In April, due to the work of Suzan Harjo and the lead plaintiff in the Trademark lawsuit, Amanda Blackhorse (Navajo), six Redsk*ns trademarks were cancelled, including that of the Redsk*nettes, the team's cheerleading squad which has worn Pocahottie-inspired uniforms in the past. In July, the San Francisco Giants added a clause to their dress code that forbids the wearing of “culturally inappropriate” attire at games at AT&T park. This happened because EONM publicized the story of two Native people being beaten by the San Francisco Police for asking a fan to not wear a fake headdress. We Twitterstormed and contacted the media and finally the Giants’ owner heard us even though the San Francisco newspapers would not touch the story.

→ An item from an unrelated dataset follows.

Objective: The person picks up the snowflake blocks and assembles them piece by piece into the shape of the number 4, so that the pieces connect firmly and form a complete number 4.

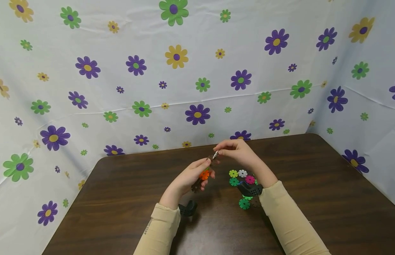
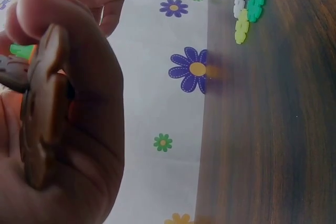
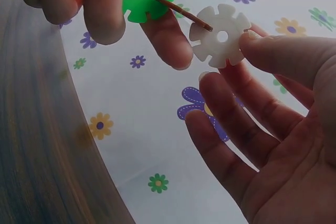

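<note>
My left hand (image 1: 186,177) grips a joined piece of notched plastic discs in front of me, above the table. An orange disc (image 1: 204,175) and a green disc (image 3: 137,10) belong to it, along with a brown disc (image 2: 44,114) against the left palm. Between thumb and fingers, my right hand (image 1: 240,154) pinches a white notched disc (image 3: 214,51). In the right wrist view, another brown disc (image 3: 181,11), seen edge-on, runs from the green disc to the white one. Whether the white disc is fully slotted on cannot be told.
Loose discs lie on the dark wooden table (image 1: 127,198) below my right forearm, among them a yellow (image 1: 233,173), a white (image 1: 242,173), a pink (image 1: 250,180) and a green one (image 1: 244,203). A flowered cloth (image 1: 181,85) hangs behind the table.
</note>
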A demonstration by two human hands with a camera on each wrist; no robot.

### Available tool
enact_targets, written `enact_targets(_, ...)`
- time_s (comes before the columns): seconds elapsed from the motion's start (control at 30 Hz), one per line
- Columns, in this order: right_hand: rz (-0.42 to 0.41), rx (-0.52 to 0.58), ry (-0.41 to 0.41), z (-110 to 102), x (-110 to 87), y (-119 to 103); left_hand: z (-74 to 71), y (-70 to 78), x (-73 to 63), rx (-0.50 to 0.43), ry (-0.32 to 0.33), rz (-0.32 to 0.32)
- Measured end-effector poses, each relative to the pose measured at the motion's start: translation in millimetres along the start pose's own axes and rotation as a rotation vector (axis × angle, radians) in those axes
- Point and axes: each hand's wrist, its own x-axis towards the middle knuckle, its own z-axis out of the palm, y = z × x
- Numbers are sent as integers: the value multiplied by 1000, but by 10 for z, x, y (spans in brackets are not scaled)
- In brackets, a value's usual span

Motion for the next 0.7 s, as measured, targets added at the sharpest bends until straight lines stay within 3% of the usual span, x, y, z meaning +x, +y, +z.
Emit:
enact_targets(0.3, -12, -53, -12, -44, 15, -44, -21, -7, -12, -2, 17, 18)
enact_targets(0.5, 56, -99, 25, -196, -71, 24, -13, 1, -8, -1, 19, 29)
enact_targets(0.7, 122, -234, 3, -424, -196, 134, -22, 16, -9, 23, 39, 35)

Only one newspaper carried the story right away: USA Today’s Erik Brady who has been following our social media work and covered the story the same week of the beating. This was due to the work Native people have been doing collectively to be heard through social media and breaking the wall to the national media.

I'll be there at AT&T Park on May 28 when the Atlanta Braves come to play the Giants. And if I see any fans wearing redface, or cheap parodies of our sacred headdresses, or t-shirts with the old "screaming savage" Braves logo, I will text "Foul" to the number the Giants provided and I will have those fans removed. You are right, the times they are changing and Native people are leading the charge. I also invite you to be my guest at the game.

And Mr. McConaughey, I am truly touched that as a four-year old you chose to identify with Native people with the only image available to you at the time. I understand that. I think there is in children a truly noble inclination, but that is why we need to provide the next generation with more accurate and varied images of Native people today. If we are to truly understand and help each other our relationship cannot be defined by stereotypes but by a broad understanding of one another’s humanity. Certainly, white men enjoy the privilege of being depicted in numerous and varied ways in film. Your career, the range of roles you've played and the different experiences and lives you've portrayed, certainly reflects that. This is all we seek, and I hope you will join us in that quest.